> **Work required**
For this exercise, transcribe all the records below exactly.

> **Records supplied**
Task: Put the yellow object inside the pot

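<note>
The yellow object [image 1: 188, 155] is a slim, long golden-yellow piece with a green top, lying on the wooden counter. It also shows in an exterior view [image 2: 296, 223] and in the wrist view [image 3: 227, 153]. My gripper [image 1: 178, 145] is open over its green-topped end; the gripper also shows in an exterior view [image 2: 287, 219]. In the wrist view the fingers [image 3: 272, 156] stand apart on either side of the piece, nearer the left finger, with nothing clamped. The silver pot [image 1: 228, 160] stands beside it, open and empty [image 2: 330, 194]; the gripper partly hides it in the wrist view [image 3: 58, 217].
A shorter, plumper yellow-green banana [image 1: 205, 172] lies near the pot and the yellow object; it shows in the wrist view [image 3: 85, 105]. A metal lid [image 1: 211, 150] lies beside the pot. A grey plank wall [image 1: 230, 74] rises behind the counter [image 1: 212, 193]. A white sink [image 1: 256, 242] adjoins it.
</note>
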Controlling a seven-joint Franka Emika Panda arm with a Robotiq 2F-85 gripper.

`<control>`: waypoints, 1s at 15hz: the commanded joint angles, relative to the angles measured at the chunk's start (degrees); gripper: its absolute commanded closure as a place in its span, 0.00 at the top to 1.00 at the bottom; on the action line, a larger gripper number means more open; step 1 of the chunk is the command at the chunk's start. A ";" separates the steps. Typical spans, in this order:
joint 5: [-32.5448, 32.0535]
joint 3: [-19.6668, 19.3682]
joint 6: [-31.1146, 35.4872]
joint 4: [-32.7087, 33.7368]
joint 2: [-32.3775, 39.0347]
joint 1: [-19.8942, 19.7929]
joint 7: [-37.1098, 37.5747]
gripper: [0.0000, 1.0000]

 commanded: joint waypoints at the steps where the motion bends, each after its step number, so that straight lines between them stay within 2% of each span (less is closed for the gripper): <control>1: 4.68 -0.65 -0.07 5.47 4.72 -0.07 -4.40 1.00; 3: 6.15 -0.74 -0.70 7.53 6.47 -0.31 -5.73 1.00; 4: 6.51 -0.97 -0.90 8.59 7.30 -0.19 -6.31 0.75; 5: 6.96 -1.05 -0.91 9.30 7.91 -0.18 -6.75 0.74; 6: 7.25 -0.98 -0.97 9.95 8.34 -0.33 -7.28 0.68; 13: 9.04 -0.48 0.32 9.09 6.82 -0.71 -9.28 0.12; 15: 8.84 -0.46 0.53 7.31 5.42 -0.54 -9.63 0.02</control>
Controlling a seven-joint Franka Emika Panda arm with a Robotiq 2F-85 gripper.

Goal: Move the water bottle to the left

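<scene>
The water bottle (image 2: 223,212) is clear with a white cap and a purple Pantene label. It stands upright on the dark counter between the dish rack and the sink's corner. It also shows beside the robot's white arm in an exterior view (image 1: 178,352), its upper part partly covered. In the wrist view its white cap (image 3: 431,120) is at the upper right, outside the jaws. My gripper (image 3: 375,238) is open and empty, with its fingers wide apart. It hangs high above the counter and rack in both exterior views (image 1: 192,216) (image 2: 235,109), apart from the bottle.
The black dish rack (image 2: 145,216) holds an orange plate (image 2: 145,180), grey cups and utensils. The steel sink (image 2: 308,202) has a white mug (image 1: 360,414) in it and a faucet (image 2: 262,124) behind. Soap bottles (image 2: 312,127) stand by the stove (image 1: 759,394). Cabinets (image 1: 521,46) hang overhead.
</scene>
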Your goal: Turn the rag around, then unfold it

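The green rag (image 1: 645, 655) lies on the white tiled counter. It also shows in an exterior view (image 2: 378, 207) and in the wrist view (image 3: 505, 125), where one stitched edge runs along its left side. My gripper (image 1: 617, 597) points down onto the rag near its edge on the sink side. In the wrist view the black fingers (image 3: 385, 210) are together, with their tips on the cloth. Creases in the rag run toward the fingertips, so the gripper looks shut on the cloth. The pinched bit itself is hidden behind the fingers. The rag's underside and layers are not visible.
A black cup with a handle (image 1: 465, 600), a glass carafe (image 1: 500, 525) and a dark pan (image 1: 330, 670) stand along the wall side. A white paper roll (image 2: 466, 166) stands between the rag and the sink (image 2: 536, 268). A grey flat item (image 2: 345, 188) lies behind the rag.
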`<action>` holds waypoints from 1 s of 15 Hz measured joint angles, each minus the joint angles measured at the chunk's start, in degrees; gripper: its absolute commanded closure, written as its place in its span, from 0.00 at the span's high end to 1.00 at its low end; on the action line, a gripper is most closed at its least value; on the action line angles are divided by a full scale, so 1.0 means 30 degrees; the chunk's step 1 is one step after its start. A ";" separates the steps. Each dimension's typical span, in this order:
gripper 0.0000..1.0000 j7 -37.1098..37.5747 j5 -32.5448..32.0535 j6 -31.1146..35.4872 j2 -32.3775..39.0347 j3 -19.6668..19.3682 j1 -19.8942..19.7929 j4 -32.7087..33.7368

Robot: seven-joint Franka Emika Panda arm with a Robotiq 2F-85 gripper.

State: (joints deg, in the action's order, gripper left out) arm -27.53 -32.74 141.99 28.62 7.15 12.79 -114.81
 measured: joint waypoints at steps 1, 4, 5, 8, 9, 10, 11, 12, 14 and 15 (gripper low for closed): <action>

> **Task result**
Task: Put the yellow object inside the pot

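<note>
The yellow object [image 1: 188, 155] is a slim, long golden-yellow piece with a green top, lying on the wooden counter. It also shows in an exterior view [image 2: 296, 223] and in the wrist view [image 3: 227, 153]. My gripper [image 1: 178, 145] is open over its green-topped end; the gripper also shows in an exterior view [image 2: 287, 219]. In the wrist view the fingers [image 3: 272, 156] stand apart on either side of the piece, nearer the left finger, with nothing clamped. The silver pot [image 1: 228, 160] stands beside it, open and empty [image 2: 330, 194]; the gripper partly hides it in the wrist view [image 3: 58, 217].
A shorter, plumper yellow-green banana [image 1: 205, 172] lies near the pot and the yellow object; it shows in the wrist view [image 3: 85, 105]. A metal lid [image 1: 211, 150] lies beside the pot. A grey plank wall [image 1: 230, 74] rises behind the counter [image 1: 212, 193]. A white sink [image 1: 256, 242] adjoins it.
</note>
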Controlling a seven-joint Franka Emika Panda arm with a Robotiq 2F-85 gripper.

`<control>`: waypoints, 1s at 15hz: the commanded joint angles, relative to the angles measured at the chunk's start (degrees); gripper: its absolute commanded closure as a place in its span, 0.00 at the top to 1.00 at the bottom; on the action line, a larger gripper number means more open; step 1 of the chunk is the command at the chunk's start. A ";" separates the steps. Typical spans, in this order:
joint 5: [-32.5448, 32.0535]
joint 3: [-19.6668, 19.3682]
joint 6: [-31.1146, 35.4872]
joint 4: [-32.7087, 33.7368]
joint 2: [-32.3775, 39.0347]
joint 1: [-19.8942, 19.7929]
joint 7: [-37.1098, 37.5747]
gripper: [0.0000, 1.0000]

 commanded: joint waypoints at the steps where the motion bends, each after its step number, so that straight lines between them stay within 2% of each span (less is closed for the gripper): <control>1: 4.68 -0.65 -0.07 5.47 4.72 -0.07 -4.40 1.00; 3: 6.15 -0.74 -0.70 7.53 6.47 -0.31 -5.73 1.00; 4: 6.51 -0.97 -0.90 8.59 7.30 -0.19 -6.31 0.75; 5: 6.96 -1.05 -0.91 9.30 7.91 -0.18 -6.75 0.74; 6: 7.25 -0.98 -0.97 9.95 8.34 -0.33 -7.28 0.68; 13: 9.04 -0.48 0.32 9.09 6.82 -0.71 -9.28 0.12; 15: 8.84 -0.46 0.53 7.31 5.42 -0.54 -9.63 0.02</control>
Controlling a seven-joint Franka Emika Panda arm with a Robotiq 2F-85 gripper.

Goal: Move the water bottle to the left

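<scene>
The water bottle (image 2: 223,212) is clear with a white cap and a purple Pantene label. It stands upright on the dark counter between the dish rack and the sink's corner. It also shows beside the robot's white arm in an exterior view (image 1: 178,352), its upper part partly covered. In the wrist view its white cap (image 3: 431,120) is at the upper right, outside the jaws. My gripper (image 3: 375,238) is open and empty, with its fingers wide apart. It hangs high above the counter and rack in both exterior views (image 1: 192,216) (image 2: 235,109), apart from the bottle.
The black dish rack (image 2: 145,216) holds an orange plate (image 2: 145,180), grey cups and utensils. The steel sink (image 2: 308,202) has a white mug (image 1: 360,414) in it and a faucet (image 2: 262,124) behind. Soap bottles (image 2: 312,127) stand by the stove (image 1: 759,394). Cabinets (image 1: 521,46) hang overhead.
</scene>
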Your goal: Turn the rag around, then unfold it

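The green rag (image 1: 645, 655) lies on the white tiled counter. It also shows in an exterior view (image 2: 378, 207) and in the wrist view (image 3: 505, 125), where one stitched edge runs along its left side. My gripper (image 1: 617, 597) points down onto the rag near its edge on the sink side. In the wrist view the black fingers (image 3: 385, 210) are together, with their tips on the cloth. Creases in the rag run toward the fingertips, so the gripper looks shut on the cloth. The pinched bit itself is hidden behind the fingers. The rag's underside and layers are not visible.
A black cup with a handle (image 1: 465, 600), a glass carafe (image 1: 500, 525) and a dark pan (image 1: 330, 670) stand along the wall side. A white paper roll (image 2: 466, 166) stands between the rag and the sink (image 2: 536, 268). A grey flat item (image 2: 345, 188) lies behind the rag.
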`<action>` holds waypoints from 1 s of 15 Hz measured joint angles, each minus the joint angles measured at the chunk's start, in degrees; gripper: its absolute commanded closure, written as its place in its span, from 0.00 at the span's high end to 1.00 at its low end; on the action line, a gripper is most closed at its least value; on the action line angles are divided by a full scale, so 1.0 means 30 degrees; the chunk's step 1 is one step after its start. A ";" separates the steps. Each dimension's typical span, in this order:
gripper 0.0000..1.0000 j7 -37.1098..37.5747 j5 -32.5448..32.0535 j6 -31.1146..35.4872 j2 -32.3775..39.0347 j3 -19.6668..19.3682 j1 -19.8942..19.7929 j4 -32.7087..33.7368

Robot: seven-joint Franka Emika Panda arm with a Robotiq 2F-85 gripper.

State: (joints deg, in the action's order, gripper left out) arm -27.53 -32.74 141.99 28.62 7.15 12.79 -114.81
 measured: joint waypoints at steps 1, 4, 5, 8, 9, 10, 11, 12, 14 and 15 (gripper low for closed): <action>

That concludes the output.